Undergraduate, Stanford University, 2014

Physics 91SI – Practical Computing for Scientists

Description: This course teaches essential computer skills for researchers in the natural sciences, with a specific focus on physics. The goal is to provide students with the essential and most powerful tools used in modern research environments. The course will be taught primarily using the UNIX operating system and the Python programming language, but with an eye toward the different computing environments used in research situations.

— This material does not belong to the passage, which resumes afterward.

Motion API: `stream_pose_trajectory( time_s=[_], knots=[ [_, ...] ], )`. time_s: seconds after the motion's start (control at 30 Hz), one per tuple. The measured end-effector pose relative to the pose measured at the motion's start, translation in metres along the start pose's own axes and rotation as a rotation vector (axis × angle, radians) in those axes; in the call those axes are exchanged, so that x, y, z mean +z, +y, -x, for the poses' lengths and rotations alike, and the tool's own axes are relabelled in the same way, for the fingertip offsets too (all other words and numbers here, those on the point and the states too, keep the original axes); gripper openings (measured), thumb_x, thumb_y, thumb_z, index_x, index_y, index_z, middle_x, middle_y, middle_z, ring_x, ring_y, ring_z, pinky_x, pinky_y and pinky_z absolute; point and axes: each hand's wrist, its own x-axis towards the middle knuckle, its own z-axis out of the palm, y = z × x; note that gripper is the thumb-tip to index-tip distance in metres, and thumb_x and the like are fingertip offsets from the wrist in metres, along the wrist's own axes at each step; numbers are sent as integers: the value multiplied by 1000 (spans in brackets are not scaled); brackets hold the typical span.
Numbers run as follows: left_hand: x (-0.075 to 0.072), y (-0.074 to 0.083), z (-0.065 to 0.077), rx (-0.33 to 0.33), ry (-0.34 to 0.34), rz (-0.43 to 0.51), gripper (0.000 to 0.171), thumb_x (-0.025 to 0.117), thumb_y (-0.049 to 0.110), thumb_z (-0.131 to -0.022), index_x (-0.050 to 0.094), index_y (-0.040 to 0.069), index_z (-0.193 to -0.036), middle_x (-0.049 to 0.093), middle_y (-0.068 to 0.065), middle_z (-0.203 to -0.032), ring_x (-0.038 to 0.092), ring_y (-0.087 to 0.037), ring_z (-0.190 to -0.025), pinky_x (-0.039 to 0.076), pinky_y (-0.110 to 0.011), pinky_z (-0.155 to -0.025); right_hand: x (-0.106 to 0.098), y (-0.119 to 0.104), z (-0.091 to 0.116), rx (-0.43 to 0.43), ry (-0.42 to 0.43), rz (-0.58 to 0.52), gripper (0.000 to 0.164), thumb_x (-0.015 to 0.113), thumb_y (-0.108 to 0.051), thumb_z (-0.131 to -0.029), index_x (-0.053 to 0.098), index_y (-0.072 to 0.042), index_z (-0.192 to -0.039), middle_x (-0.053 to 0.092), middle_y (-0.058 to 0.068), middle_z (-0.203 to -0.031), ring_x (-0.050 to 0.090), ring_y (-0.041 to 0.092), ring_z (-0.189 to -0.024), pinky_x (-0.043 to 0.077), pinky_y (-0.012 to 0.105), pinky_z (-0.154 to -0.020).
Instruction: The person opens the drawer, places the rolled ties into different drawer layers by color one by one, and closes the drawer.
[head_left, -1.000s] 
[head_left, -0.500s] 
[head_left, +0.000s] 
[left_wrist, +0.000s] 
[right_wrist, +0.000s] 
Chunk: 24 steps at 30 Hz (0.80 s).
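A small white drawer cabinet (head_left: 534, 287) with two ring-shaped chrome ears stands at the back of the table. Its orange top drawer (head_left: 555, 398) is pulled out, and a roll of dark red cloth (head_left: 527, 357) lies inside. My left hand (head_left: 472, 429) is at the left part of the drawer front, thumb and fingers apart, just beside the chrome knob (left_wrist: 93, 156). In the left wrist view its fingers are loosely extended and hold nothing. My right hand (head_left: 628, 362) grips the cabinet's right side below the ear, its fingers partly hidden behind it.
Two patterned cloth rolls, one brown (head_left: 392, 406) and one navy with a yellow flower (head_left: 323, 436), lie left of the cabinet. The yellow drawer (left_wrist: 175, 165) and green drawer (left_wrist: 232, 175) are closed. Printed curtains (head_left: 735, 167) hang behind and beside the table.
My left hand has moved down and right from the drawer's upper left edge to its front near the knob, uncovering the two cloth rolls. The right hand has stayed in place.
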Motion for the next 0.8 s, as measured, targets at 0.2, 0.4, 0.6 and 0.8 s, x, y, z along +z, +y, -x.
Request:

By the end of this course, you should be a self­sufficient programmer and software user. This means that you will be able to:

  1. Navigate the UNIX operating system and use many of its powerful utilities, including shell scripting, version control, and distributed filesystems.

  2. Be confident using the Python program programming language, including advanced data structures, object­oriented programming, functional programming, and debugging tools.

  3. Use scientific analysis and plotting libraries and integrate Python with the operating system and data workflow.

  4. Plot and present data in an effective and informative manner.

  5. Autonomously find, incorporate and learn to use the best external libraries for the task at hand.

Schedule: 2 hour lectures held twice per week.

Lecture Format: First half of class is lecture with demos, second half of class is lab.

Curriculum: Unix, shell scripting, python programming basics, python data structures, debugging, numpy, scipy, matplotlib, object oriented programming, functional programming, C and Cython, Mathematica, Matlab, Parallel programming, machine learning.

Syllabus: Download Here

Instructor Responsibilities: Designing and giving lectures for the first half of class, designing laboratory exercises for the second half of class, curriculum design, grading, office hours.